▶ _ENTRIES SUPPLIED_:
____

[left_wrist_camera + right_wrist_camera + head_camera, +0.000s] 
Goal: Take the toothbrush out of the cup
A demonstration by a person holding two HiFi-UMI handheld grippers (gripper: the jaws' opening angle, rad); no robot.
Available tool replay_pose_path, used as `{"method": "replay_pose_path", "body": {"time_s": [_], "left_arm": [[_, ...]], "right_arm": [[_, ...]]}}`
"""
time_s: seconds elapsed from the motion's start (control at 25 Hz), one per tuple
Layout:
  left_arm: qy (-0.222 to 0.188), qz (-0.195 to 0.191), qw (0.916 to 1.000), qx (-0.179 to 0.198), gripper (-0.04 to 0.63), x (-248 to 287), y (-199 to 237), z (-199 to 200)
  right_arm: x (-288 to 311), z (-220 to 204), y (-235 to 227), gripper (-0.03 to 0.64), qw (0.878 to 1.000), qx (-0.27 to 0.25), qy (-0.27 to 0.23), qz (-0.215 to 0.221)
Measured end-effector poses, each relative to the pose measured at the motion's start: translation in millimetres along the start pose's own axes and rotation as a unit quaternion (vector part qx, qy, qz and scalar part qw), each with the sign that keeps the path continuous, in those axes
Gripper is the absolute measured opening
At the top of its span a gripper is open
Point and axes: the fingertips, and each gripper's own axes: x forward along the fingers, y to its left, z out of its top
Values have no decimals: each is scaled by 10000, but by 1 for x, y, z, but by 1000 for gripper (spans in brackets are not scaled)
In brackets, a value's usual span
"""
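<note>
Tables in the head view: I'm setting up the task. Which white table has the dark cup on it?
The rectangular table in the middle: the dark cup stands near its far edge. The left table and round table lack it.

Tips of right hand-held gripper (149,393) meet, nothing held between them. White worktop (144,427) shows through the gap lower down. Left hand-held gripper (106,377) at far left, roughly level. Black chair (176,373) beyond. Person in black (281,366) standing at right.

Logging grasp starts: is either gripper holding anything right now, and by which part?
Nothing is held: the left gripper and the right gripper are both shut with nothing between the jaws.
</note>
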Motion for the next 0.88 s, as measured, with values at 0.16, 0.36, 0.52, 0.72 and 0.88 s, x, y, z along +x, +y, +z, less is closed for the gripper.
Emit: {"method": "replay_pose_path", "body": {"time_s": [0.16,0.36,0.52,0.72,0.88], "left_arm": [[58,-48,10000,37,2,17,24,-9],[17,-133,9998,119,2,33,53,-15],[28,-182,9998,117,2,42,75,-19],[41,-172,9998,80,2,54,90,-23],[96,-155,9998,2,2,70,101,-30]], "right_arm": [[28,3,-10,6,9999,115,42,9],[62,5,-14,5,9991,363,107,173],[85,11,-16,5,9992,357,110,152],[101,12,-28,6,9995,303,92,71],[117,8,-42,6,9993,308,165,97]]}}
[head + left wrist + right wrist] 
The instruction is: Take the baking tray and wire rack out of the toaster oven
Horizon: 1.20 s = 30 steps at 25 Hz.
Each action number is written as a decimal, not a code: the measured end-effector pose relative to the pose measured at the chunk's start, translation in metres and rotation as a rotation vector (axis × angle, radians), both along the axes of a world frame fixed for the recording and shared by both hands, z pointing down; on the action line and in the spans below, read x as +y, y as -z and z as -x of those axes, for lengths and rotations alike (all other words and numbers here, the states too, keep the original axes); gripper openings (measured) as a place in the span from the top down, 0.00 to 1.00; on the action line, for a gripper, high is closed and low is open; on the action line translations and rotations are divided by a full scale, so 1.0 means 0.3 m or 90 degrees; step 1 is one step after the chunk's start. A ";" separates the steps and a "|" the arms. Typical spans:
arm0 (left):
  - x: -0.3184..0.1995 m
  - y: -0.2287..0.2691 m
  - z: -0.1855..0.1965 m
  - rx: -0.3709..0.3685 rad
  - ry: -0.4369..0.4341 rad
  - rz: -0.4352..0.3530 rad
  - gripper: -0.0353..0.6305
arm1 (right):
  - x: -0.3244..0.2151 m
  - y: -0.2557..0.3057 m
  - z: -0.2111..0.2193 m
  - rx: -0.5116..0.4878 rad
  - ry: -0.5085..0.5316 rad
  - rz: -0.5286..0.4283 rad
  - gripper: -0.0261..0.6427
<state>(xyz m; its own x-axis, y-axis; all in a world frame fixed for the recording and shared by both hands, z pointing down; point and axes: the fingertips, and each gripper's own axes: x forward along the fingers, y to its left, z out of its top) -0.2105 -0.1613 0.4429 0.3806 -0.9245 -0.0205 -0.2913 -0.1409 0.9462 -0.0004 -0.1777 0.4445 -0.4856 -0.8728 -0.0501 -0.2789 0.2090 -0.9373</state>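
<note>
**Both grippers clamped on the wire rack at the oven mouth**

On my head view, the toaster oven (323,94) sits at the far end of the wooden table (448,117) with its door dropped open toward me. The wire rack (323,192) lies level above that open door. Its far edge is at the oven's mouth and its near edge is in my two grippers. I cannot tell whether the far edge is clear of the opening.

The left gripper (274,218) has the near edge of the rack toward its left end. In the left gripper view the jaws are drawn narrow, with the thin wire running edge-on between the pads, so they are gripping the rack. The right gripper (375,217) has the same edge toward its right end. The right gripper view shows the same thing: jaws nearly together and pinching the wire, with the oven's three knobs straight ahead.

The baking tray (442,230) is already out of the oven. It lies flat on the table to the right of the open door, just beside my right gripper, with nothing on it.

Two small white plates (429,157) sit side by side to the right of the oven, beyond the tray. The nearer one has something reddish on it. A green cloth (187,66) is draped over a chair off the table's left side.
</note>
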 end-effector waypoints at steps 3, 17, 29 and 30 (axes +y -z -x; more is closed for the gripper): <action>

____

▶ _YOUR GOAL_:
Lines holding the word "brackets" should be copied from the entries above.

▶ _WRITTEN REPLY_:
Values have no decimals: each is scaled by 10000, but by 1 for x, y, z, but by 1000 for gripper (spans in brackets are not scaled)
In brackets, a value's usual span

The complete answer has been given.